** Opening DATA block **

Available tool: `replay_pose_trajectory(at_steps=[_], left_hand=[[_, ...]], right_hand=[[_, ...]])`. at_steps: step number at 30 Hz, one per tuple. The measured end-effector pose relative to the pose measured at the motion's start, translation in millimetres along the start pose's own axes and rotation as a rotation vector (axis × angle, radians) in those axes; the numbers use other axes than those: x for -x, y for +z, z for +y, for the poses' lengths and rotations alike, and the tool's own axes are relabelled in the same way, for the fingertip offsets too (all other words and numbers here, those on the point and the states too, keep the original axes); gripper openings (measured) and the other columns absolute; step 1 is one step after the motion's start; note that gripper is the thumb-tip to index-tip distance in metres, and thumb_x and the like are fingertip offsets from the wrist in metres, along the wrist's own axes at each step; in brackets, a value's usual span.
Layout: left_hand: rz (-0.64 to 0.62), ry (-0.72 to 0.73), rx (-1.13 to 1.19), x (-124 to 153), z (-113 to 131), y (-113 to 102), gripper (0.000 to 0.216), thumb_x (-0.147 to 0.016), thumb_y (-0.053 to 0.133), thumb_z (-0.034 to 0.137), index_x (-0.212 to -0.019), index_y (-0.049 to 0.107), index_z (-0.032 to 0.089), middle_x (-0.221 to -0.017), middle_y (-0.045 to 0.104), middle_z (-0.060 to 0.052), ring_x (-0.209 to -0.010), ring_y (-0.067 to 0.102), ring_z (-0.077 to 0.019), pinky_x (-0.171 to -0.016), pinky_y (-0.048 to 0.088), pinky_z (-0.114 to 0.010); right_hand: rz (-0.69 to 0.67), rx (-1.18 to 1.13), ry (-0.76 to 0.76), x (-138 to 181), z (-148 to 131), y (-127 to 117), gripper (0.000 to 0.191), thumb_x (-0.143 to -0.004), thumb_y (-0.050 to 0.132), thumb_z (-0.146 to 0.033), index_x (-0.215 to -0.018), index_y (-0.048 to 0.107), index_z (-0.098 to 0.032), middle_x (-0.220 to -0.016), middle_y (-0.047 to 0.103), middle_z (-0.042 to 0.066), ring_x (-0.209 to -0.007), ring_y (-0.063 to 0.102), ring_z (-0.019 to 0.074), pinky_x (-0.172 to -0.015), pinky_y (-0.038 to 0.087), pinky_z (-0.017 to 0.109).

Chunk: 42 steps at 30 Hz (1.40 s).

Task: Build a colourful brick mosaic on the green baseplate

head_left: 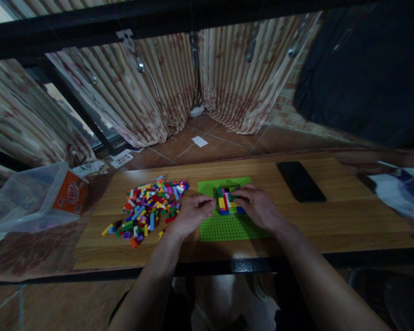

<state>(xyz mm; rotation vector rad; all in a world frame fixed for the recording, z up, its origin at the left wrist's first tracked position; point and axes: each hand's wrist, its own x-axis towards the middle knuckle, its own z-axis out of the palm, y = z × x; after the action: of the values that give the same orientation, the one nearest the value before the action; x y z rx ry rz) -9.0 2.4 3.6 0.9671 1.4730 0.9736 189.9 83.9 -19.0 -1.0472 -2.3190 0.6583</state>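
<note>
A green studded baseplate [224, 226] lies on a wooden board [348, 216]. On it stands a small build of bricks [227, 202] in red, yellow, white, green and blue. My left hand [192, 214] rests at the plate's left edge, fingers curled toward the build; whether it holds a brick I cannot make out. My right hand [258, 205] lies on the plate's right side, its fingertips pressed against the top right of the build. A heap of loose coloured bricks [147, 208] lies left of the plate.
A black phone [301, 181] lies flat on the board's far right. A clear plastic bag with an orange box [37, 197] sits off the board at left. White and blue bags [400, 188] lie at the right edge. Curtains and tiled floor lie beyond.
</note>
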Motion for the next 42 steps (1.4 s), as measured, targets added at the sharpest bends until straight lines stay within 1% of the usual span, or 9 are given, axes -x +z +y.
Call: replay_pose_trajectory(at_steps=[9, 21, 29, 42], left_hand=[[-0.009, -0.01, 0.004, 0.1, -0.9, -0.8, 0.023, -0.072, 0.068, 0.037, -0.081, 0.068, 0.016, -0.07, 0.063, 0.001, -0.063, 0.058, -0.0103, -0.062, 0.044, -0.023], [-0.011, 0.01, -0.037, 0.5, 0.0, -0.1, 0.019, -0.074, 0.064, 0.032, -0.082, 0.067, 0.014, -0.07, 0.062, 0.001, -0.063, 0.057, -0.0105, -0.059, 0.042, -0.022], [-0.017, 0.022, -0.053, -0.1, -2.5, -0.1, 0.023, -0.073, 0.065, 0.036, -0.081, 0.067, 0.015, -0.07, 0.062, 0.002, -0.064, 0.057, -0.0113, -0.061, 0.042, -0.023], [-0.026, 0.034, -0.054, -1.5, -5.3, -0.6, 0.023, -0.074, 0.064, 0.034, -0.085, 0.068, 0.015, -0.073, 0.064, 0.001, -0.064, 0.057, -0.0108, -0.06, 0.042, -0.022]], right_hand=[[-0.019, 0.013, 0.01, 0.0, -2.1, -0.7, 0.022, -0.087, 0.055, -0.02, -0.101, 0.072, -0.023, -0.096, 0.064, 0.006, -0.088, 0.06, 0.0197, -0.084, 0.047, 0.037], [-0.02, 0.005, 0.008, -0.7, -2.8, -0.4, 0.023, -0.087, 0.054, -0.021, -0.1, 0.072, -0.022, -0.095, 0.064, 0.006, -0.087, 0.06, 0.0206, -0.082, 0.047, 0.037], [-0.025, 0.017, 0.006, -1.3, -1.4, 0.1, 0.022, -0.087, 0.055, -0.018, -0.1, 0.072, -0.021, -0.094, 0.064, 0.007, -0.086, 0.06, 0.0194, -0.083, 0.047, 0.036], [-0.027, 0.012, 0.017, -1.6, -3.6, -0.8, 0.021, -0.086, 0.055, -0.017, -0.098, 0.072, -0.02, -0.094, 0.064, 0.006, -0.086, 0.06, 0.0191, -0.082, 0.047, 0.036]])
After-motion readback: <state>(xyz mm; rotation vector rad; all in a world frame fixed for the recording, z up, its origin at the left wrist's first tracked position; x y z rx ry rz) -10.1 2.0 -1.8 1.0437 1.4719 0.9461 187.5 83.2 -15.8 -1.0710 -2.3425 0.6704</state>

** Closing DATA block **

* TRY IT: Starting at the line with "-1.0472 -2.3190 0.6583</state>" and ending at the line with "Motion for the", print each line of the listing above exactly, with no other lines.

* TASK OUTPUT:
<state>(xyz mm; rotation vector rad; all in a world frame fixed for the recording, z up, its origin at the left wrist's first tracked position; point and axes: each hand's wrist, its own x-axis towards the middle knuckle, its own z-axis out of the palm, y = z × x; after the action: of the values that give the same orientation, the one nearest the value before the action; x y z rx ry rz) -9.0 2.4 3.6 0.9671 1.4730 0.9736 189.9 83.9 -19.0 -1.0472 -2.3190 0.6583</state>
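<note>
A green studded baseplate [224, 226] lies on a wooden board [348, 216]. On it stands a small build of bricks [227, 202] in red, yellow, white, green and blue. My left hand [192, 214] rests at the plate's left edge, fingers curled toward the build; whether it holds a brick I cannot make out. My right hand [258, 205] lies on the plate's right side, its fingertips pressed against the top right of the build. A heap of loose coloured bricks [147, 208] lies left of the plate.
A black phone [301, 181] lies flat on the board's far right. A clear plastic bag with an orange box [37, 197] sits off the board at left. White and blue bags [400, 188] lie at the right edge. Curtains and tiled floor lie beyond.
</note>
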Motion for the next 42 steps (1.4 s), as measured, targets added at the sharpest bends until straight lines stay within 1% of the usual span, or 9 are given, axes -x +z +y.

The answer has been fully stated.